Return each line of the data below verbatim; pictures are to be left out.

• Information shown:
--- START ---

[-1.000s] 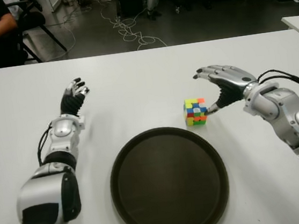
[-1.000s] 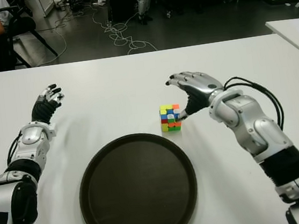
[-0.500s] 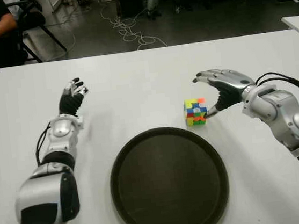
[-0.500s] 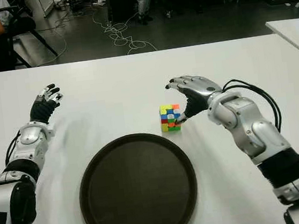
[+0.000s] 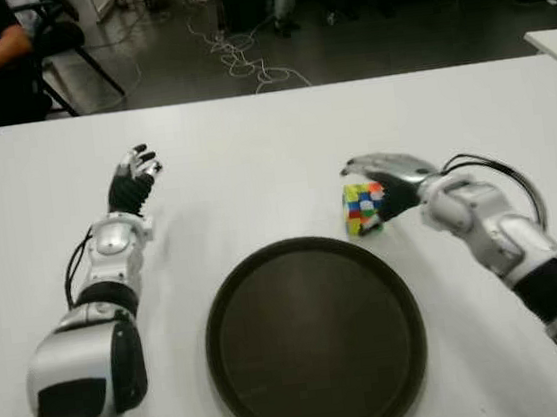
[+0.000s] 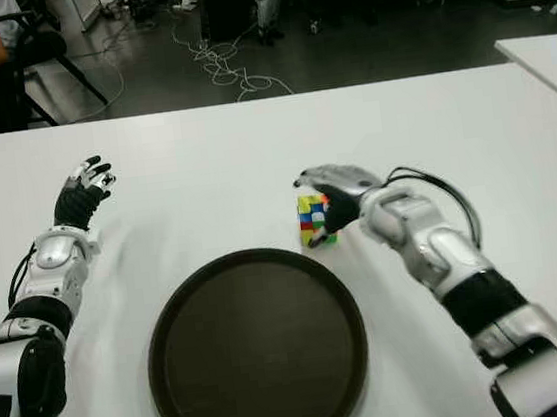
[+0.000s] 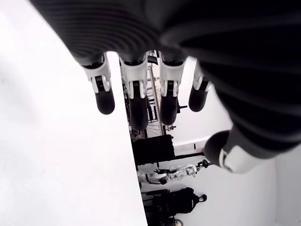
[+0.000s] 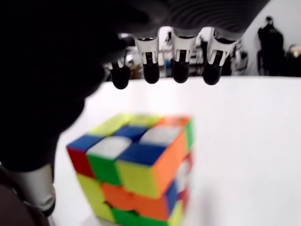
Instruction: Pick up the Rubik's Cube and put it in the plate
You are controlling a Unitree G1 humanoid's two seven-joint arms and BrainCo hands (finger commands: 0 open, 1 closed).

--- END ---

• Result below:
[-1.000s] 
[-1.000s] 
[-0.500s] 
[-0.500s] 
[+0.000s] 
[+0.000s] 
[+0.000s] 
[+0.000s] 
Instruction: Pick up the Rubik's Cube and put it in the plate
You are controlling a Unitree G1 humanoid's two seven-joint arms and BrainCo hands (finger commands: 0 open, 1 closed).

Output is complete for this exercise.